Paraíso perdido

A feroz campanha de 2018 para a presidência já começou, nas mídias sociais e na imprensa. Por enquanto, uma polarização entre os dois primeiros das pesquisas todas: Bolsonaro e Lula. Em meio a isso, o debate sobre quem, o que, como. Há bons princípios a serem discutidos: passado, presente e futuro do candidado. E também sua influência nos campos mais discutidos e nas carências principais do país: corrupção desenfreada, ética, verdade, politicagem, uso e abuso da máquina pública, diretrizes de educação e saúde, mobilidade, segurança pública, saneamento, economia, máquina administrativa. Coisas básicas. 

A pergunta é: qual daqueles cujo passado inclui um currículo de cargos e funções fez bem a sua lição nesses campos? Quais daqueles, sendo jejunos em administração pública, agiram de acordo com os limites de suas missões e funções de modo a ter o que dizer na campanha e, vitoriosos, aplicarem em eventuais governos? Finalmente: o que queremos de um governante? Aqueles que aí estão preenchem nossos anseios? 

Lula governou por oito anos. Foi bom? Repita. Foi ruim? Derrote. Bolsonaro é uma incógnita administrativa e tem teses sobre governar, centrando em segurança, com geração de uma legislação penal forte e punição exemplar para criminosos. Uma cortina de dúvidas encobre os dois: como governariam sem ceder à  maioria congressual? Como governariam sem ceder às pressões empresariais e da grande imprensa? 

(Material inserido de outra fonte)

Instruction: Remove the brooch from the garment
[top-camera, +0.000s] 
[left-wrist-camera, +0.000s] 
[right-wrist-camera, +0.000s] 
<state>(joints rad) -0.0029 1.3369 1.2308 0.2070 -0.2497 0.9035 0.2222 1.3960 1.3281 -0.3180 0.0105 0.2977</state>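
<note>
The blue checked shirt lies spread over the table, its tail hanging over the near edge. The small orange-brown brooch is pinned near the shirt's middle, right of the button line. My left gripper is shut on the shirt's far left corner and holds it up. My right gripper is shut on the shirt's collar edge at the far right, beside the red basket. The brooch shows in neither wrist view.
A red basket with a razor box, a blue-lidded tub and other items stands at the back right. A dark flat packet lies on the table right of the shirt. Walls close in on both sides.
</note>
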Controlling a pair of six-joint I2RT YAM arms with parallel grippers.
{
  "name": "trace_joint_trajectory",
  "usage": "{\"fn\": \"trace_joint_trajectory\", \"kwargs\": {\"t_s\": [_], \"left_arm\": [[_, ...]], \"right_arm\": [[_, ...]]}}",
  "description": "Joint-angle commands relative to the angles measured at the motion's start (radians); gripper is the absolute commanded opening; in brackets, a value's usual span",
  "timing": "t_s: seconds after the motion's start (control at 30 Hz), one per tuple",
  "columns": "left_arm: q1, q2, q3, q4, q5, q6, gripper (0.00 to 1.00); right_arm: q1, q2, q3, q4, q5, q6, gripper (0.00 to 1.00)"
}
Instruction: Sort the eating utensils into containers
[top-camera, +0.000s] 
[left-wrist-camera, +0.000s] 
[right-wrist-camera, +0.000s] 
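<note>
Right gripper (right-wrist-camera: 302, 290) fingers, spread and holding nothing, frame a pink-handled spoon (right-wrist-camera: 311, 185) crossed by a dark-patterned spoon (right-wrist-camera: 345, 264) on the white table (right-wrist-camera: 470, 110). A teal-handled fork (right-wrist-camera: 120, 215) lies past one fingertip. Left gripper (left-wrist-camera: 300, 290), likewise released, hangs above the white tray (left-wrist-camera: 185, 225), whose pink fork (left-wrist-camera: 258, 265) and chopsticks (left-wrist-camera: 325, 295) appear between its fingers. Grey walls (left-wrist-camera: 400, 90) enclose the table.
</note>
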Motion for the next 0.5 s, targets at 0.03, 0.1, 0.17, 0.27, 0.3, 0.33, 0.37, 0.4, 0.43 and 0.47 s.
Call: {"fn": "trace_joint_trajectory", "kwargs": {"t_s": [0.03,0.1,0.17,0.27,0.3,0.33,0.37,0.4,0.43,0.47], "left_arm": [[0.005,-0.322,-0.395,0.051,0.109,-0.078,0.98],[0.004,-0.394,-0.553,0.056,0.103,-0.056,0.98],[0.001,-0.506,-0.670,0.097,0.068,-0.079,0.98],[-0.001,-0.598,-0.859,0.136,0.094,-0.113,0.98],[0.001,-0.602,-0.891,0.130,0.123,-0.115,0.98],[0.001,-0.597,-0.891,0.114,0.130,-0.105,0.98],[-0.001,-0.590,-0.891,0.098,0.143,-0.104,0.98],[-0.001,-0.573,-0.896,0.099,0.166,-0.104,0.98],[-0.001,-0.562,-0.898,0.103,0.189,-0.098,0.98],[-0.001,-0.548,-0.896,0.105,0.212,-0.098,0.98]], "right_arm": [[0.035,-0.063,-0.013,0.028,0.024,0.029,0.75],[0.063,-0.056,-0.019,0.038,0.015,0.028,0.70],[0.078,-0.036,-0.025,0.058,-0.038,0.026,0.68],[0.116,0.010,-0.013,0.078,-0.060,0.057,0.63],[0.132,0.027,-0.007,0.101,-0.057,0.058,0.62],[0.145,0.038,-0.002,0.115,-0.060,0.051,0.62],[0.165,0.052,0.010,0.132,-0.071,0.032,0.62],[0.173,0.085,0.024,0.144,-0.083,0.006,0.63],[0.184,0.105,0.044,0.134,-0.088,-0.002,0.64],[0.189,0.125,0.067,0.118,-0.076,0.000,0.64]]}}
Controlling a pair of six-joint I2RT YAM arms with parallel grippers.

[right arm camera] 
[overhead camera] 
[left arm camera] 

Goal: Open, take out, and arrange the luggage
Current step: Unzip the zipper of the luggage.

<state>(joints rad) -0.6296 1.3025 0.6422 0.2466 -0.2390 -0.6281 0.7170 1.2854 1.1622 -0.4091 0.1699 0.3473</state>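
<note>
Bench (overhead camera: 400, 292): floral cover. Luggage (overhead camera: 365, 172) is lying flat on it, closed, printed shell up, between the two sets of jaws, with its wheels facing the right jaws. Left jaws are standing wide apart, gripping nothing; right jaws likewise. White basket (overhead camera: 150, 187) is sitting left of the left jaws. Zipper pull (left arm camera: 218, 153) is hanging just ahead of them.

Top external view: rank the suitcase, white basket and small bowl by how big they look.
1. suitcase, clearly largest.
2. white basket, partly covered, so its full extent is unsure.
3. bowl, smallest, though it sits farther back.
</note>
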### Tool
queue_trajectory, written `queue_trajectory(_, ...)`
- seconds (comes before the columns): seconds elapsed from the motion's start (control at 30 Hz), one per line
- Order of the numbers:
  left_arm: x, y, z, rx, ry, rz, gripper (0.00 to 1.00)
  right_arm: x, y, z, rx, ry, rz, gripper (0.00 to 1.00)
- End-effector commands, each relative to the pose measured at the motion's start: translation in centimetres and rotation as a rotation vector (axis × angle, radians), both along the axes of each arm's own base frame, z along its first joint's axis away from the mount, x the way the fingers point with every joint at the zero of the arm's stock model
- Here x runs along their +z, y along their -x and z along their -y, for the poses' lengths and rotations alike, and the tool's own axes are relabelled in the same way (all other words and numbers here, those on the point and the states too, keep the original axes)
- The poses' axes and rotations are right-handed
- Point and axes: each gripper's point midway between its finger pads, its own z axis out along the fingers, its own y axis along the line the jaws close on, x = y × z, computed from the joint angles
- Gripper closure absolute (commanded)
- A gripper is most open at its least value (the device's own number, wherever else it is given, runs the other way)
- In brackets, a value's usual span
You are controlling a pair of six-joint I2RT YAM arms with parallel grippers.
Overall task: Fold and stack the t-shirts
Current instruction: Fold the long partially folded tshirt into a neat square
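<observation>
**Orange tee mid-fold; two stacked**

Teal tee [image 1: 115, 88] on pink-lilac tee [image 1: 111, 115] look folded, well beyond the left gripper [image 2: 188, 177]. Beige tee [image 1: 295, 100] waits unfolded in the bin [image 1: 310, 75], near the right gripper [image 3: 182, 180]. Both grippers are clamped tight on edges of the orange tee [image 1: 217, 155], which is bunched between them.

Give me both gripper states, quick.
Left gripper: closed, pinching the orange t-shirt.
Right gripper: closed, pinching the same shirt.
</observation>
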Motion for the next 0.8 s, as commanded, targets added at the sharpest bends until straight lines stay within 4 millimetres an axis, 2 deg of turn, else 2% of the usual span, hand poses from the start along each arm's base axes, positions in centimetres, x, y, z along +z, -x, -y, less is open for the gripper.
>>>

Aí vamos para os demais candidatos possíveis: Dória, Marina, Ciro, Álvaro Dias, Alckmin e outros. Esqueçam Luciano Huck, por favor. É uma maluquice. Noutros tempos, forçaram a barra em nomes como o de Sérgio Moro e Joaquim Barbosa. Estão fora e muito fora. Foram apenas fakes. Balões de ensaio, manobras diversionistas. Nunca estiveram dentro.

Lembremos sempre que nem tudo o que um candidato prega em campanha ele será capaz de realizar no mandato. Ou quase nada ele, a bem dizer, será capaz de fazer sozinho, só com a sua vontade. Então, cuidado com o que ouvir. Lula, por exemplo, governou por oito anos e elegeu sua sucessora, que ficou seis anos lá. A promessa era de ser diferente, combater a corrupção e a ladroagem, dar terras a quem não tem e fazer do Brasil um paraíso. Comecem por aí.